* Your task *
Copy each line of the data below with the word "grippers".

[[ Data, beginning ]]

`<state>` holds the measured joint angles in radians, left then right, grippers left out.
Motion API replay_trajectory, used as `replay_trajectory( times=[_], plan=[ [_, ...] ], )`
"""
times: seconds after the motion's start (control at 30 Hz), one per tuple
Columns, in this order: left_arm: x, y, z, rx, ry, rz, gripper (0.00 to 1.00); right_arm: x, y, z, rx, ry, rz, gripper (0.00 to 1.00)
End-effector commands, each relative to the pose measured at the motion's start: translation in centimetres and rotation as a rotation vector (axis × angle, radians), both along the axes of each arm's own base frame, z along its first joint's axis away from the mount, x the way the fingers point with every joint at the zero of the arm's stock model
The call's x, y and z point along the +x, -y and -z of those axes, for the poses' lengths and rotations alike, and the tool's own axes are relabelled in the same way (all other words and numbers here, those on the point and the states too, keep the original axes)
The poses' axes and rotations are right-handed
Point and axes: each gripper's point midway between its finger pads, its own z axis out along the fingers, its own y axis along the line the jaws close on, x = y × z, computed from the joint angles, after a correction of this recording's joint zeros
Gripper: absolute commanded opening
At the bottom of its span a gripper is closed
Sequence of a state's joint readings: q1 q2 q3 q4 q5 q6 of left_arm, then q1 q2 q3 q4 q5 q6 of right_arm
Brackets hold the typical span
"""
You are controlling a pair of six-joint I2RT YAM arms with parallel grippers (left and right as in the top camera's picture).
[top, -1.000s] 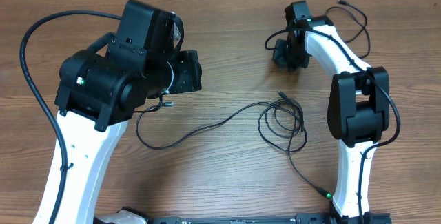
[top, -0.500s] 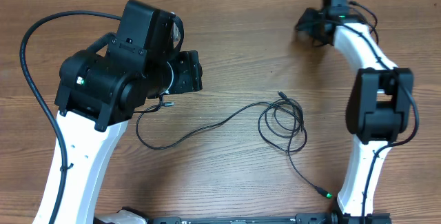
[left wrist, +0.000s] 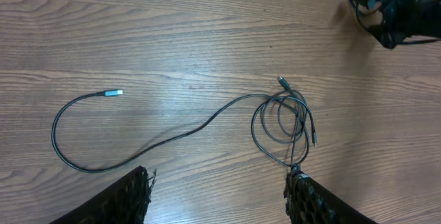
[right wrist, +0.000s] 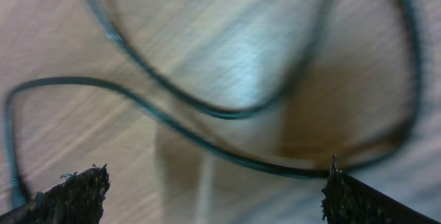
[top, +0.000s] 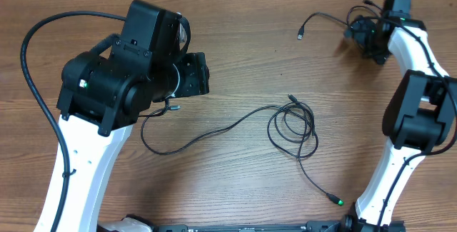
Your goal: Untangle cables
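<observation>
One thin black cable [top: 214,130] lies across the table's middle. Its silver plug [left wrist: 114,94] is at the left, and it winds into a tangled coil [left wrist: 282,124] on the right, with a tail running to the near edge [top: 334,199]. My left gripper [left wrist: 220,198] hovers open above this cable, holding nothing. A second cable [top: 325,18] lies at the far right, its plug [top: 300,33] free on the wood. My right gripper [top: 363,33] is open low over that cable's loops [right wrist: 207,107], which look blurred, with nothing between its fingers [right wrist: 76,193].
The wooden table [top: 243,39] ends at a far edge just behind the right gripper. The bulky left arm [top: 118,82] covers the table's left side, with its thick black hose [top: 28,53] arching outward. The right arm's white links [top: 421,103] stand along the right edge.
The right arm swung from the far middle to the far right corner. Its jaws went from shut to open, leaving the second cable stretched out on the table. The left arm stayed still.
</observation>
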<state>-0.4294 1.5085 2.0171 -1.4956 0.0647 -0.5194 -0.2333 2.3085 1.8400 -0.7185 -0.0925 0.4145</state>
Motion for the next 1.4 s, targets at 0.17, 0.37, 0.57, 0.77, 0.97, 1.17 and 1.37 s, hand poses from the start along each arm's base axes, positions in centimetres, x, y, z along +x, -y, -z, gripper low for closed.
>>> replay_trajectory(
  times=[0.17,0.37,0.57,0.77,0.97,1.17,1.37],
  plan=[
    [0.3,0.1,-0.1,0.002,0.007,0.015,0.64,-0.9,0.1,1.0,-0.007,-0.046,0.027,1.0],
    [0.3,0.1,-0.1,0.003,0.007,0.015,0.64,-1.9,1.6,2.3,-0.075,-0.079,0.127,1.0],
    [0.3,0.1,-0.1,0.003,0.007,0.015,0.64,0.2,2.1,1.5,-0.104,0.015,0.1,1.0],
    [0.3,0.1,-0.1,0.002,0.007,0.015,0.64,1.4,2.0,3.0,-0.1,0.046,0.094,1.0],
    [0.3,0.1,-0.2,0.003,0.008,0.015,0.65,2.9,1.5,4.7,-0.067,0.096,0.073,1.0],
    [0.4,0.2,-0.3,-0.001,0.015,0.015,0.65,4.7,-1.0,3.2,0.06,0.186,-0.013,1.0],
    [0.4,0.2,-0.2,0.0,0.014,0.015,0.65,3.4,1.2,1.7,-0.024,0.141,0.052,1.0]
  ],
)
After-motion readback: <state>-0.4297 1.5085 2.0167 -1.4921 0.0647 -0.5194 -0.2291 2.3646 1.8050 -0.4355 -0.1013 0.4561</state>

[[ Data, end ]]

* Written response *
`<state>` holds the measured joint angles in radians, left then right, grippers left out.
You are controlling a pair of six-joint I2RT YAM arms with parallel grippers (left and right as in the top camera's picture).

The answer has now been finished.